- Born: 1942 Beirut
- Died: 25 July 2017 (aged 74–75) Beirut
- Other names: "The Firefighter"
- Education: Majoring in politics and economics
- Occupation: Journalist
- Awards: National Order of the Cedar

= Abd al-Ghani Salam =

Lebanese journalist

Abd al-Ghani Salam (Arabic: عبدُ الغني سلام) (1942 – 25 July 2017) is a Lebanese journalist from Beirut. He is the founder of the Al Liwaa newspaper. Abd al-Ghani Salam was born in Beirut in 1942, he studied at the National School of Choueifat, and continued his studies in the university majoring in politics and economics in 1962. He published a weekly magazine called Al Liwaa in November 1963, and it became a daily newspaper in 1970. He was famous for his support for the Arab cases and especially the Palestinians issue. He was known for his attempts – through his acquaintances and contacts – to extinguish the disputes between Arab leaders and the Palestinian, Arab or Islamic leaderships. For that reason, the Palestinian president Yasser Arafat called him "the firefighter". At the same time, he was known to neutralize the language in his newspaper, relying on the language of moderation and balance. He refused the intervention of " Al Liwaa " being a part in the media battles that was between the Arab capitals at that time. So he maintained relations with the leaders of the Arab regimes and in his internal relations. He also maintained an equal relation with the leaderships in Lebanon, especially in Beirut.

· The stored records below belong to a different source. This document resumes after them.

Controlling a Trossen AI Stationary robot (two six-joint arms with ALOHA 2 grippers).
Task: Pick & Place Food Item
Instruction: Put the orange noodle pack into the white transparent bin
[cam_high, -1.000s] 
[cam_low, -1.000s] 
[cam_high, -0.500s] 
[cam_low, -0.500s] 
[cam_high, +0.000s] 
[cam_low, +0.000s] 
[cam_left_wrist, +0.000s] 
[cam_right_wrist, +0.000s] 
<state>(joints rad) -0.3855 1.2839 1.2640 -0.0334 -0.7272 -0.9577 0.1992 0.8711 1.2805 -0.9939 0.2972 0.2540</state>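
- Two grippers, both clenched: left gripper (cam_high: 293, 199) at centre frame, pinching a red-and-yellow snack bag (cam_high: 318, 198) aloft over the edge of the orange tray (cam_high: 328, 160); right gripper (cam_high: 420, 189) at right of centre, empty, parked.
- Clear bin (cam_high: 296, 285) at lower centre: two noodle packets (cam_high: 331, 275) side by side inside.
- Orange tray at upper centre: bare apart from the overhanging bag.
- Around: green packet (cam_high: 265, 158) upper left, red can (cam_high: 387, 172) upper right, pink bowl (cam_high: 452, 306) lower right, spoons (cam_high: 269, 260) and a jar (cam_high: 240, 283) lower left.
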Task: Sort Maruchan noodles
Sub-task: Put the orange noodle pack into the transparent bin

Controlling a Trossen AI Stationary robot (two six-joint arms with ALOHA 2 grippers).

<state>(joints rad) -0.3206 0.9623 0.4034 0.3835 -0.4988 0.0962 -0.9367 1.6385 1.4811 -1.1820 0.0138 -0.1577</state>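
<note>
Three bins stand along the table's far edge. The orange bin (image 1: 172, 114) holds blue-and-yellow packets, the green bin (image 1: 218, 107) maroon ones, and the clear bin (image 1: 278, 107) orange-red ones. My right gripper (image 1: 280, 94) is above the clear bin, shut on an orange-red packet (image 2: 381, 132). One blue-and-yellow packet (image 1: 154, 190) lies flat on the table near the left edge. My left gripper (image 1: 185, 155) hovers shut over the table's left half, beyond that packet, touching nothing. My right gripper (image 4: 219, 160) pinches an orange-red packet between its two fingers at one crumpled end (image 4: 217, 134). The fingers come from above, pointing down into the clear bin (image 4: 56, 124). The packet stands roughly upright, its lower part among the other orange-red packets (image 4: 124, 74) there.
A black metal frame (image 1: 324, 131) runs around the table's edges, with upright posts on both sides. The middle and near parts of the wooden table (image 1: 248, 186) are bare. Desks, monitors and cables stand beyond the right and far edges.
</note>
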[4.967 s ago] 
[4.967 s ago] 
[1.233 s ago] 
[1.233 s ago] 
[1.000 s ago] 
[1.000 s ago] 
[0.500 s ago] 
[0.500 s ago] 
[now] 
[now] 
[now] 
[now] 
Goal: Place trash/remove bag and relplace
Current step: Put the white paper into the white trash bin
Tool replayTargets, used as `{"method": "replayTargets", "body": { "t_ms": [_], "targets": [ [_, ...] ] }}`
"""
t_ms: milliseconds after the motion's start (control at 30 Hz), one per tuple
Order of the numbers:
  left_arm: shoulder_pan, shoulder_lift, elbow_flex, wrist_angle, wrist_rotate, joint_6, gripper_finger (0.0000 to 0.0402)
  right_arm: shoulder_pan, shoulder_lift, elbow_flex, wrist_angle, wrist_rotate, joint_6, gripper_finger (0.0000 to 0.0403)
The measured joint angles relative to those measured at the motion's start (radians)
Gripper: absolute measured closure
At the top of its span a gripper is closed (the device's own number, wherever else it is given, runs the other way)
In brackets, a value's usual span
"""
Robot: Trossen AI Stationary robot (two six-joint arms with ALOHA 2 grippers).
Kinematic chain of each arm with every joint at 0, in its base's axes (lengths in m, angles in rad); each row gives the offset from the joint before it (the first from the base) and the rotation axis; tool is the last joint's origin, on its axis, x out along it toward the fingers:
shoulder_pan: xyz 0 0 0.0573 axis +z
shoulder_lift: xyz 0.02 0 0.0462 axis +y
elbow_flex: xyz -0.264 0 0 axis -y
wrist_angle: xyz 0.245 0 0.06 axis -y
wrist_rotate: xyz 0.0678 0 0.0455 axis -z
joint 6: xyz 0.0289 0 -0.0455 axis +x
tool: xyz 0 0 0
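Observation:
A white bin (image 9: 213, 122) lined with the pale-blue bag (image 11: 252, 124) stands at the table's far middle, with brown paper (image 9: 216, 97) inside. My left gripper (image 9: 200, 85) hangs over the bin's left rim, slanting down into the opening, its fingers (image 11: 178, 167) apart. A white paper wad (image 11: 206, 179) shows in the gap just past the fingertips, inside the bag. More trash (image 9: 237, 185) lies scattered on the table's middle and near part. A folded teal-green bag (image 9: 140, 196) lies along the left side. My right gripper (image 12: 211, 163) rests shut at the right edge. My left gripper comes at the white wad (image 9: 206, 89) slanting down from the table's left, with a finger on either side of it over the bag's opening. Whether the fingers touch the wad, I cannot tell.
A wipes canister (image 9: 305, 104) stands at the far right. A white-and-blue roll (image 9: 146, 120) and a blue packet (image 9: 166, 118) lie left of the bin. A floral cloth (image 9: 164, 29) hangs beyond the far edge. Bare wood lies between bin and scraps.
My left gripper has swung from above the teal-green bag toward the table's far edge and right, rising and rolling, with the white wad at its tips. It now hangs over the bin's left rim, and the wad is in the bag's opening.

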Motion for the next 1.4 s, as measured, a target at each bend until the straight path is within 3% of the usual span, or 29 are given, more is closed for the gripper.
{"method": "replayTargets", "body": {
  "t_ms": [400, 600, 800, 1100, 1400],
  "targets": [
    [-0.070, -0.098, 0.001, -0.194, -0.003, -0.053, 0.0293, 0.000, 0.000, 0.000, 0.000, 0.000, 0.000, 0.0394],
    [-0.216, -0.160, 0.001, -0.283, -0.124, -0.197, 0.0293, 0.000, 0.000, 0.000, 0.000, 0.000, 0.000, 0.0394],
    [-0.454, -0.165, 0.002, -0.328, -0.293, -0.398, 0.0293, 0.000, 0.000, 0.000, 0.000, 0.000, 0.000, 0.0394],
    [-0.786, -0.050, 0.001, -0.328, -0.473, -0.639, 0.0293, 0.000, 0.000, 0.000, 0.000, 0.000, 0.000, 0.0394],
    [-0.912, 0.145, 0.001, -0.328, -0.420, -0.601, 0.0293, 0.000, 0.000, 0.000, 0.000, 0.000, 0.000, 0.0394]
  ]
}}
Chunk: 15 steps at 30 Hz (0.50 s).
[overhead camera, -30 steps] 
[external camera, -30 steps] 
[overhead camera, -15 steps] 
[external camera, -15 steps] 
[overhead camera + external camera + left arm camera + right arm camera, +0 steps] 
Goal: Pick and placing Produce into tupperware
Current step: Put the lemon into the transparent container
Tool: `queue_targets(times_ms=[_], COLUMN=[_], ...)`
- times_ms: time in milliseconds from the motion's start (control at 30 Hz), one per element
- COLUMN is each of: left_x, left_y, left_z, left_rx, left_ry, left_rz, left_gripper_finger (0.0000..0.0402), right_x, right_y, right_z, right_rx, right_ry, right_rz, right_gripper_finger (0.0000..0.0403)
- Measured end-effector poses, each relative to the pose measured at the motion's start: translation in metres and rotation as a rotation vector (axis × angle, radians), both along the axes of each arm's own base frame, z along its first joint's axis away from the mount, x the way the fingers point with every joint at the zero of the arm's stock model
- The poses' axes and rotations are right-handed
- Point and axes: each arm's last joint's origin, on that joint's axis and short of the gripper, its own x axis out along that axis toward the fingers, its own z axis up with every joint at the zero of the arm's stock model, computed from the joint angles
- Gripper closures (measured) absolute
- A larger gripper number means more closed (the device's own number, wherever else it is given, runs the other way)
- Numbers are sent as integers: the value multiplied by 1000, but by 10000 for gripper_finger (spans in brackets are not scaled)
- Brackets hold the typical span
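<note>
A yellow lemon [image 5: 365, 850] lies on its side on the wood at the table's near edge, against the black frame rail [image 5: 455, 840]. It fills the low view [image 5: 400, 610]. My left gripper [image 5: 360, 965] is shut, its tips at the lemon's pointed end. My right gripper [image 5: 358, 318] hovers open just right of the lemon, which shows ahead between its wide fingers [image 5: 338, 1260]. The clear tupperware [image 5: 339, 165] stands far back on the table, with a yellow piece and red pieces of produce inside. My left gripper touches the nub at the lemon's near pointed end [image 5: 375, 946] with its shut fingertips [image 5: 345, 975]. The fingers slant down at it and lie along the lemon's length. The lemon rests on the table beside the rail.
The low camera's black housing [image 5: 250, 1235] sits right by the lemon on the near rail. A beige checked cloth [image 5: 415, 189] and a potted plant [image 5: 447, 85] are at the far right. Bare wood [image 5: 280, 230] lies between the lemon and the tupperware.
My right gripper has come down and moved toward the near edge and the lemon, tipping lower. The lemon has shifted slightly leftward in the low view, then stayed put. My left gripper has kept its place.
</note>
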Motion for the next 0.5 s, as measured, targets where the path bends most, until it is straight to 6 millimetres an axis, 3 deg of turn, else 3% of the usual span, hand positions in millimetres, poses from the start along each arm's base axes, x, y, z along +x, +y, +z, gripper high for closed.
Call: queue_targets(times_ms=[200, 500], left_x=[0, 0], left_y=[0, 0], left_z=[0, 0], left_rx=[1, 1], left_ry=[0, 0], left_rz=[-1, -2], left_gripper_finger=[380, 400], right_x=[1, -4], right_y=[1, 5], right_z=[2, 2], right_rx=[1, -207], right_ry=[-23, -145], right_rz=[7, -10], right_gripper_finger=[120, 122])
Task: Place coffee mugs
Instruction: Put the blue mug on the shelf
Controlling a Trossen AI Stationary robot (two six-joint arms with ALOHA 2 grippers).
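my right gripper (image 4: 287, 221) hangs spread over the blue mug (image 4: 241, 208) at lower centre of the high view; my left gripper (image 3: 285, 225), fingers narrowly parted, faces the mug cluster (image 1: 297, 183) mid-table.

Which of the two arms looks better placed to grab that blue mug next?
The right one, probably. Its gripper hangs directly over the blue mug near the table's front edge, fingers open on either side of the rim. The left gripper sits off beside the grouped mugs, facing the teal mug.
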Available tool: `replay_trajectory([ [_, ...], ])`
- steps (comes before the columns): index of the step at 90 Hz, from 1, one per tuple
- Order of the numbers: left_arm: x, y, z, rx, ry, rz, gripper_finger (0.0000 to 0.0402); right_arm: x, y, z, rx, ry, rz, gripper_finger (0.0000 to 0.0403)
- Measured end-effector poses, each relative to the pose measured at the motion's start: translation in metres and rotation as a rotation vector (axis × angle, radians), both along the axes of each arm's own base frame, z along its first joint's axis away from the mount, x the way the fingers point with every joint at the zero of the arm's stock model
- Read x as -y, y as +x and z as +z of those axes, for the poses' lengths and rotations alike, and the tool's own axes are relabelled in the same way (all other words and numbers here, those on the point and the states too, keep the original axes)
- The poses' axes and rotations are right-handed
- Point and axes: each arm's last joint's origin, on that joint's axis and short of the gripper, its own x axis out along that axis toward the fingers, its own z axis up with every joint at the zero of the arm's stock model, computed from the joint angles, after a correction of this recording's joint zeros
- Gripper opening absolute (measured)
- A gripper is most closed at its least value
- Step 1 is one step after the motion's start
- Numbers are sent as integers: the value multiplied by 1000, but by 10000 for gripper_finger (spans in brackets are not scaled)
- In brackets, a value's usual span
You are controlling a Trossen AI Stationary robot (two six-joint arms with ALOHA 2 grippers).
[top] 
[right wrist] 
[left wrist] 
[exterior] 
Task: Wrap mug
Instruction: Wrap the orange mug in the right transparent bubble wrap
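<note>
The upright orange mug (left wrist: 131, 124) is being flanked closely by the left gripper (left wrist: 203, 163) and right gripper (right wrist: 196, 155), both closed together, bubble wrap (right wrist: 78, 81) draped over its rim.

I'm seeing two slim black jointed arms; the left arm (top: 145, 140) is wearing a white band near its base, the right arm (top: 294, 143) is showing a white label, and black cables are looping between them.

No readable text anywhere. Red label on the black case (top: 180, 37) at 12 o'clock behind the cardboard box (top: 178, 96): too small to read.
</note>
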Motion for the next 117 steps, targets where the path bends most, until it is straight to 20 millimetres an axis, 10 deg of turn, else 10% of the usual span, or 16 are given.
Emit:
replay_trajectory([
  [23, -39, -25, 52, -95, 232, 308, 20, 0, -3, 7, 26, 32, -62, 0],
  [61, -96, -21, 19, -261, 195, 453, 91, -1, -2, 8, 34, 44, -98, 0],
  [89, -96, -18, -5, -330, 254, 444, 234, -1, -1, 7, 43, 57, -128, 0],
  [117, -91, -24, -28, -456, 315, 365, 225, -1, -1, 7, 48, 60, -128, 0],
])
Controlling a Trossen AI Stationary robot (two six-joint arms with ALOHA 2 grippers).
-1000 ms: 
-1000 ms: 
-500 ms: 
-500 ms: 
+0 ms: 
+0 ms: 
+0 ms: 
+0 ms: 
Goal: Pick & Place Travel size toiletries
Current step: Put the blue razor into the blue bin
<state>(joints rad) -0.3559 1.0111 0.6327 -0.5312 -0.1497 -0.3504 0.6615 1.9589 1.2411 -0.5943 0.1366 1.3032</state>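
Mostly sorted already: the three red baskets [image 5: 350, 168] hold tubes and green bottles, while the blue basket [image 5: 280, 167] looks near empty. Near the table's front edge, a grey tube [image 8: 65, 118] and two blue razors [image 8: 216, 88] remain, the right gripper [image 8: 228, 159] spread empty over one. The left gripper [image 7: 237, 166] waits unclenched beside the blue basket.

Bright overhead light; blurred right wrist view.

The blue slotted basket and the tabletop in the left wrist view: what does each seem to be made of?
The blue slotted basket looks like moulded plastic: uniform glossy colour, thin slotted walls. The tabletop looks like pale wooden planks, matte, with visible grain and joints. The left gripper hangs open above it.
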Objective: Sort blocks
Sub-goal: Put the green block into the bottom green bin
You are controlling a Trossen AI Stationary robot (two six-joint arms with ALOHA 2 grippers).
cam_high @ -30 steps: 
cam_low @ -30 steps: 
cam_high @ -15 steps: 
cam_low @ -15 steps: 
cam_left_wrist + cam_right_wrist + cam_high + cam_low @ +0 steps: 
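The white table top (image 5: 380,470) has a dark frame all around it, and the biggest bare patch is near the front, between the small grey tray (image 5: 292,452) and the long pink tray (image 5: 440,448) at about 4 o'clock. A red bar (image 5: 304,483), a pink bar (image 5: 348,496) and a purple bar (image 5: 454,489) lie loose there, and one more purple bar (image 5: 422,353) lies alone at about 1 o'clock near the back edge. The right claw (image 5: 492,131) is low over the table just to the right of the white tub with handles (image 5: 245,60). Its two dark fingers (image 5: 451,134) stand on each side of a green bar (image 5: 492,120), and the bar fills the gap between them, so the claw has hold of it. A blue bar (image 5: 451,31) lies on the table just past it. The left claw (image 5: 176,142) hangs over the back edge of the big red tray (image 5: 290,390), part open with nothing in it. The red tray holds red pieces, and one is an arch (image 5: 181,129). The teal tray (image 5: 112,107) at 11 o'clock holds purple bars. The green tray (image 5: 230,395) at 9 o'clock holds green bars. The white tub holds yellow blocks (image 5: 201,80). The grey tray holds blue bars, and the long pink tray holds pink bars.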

In addition to his journalistic work, he had an activity in the field of Islamic charitable and advocacy work in Beirut, especially during the month of Ramadan. He continued in his aforementioned profession and work until he died on 25 July 2017.

== Journalistic career ==
His journalistic career lasted about half a century, his life was in danger because of his positions. He was also sent to prison more than once, and the offices of Al Liwaa newspaper were bombed in 1981. When he was still twenty years old, he bought the banner franchise with the help of his father, who was in Brazil. His father believed in his passion for journalism. At first, he introduced Al Liwaa as a weekly magazine, then turned it into a daily newspaper in 1979. He refused to include in it any of the media battles that were raging at that time between the conflicting Arabs. At the same time, he maintained friendly and consultative relations with the leaders of the Arab regimes, and in his internal relations. He maintained an equal footing with the leaderships and political leaders in Beirut and Lebanon. He triumphed over the requirements of reform and modernization when Fouad Chehab was the president of Lebanon. He used to criticize the practices of some political and security apparatuses that were then dominated by political life in Lebanon. He also opposed the policy of censorship and the confiscation of free opinion. He wrote an article in the editorial of Al Liwaa on 24 February 1967 entitled "Did you hear about it, your Excellency?", In which he attacked the President of the Republic, Charles Helou, blaming him for a financial banking crisis that struck the prosperous Lebanese economy and its financial consequences for its collapse, which included the Middle East Airlines, Casino du Liban, Al Turaba Company, the Phenicia Hotel, and the Baalbek Studio. He demanded the resignation of the government. As a result of this attack, Salam was arrested in al-Raml prison in Tareeq al-Jadida area, and Al Liwaa was stopped for one month. He was released again after a few days as a result of the political and popular demands, so he went out in a major popular demonstration and was returned to his home in Ras el-Nabaa, Beirut.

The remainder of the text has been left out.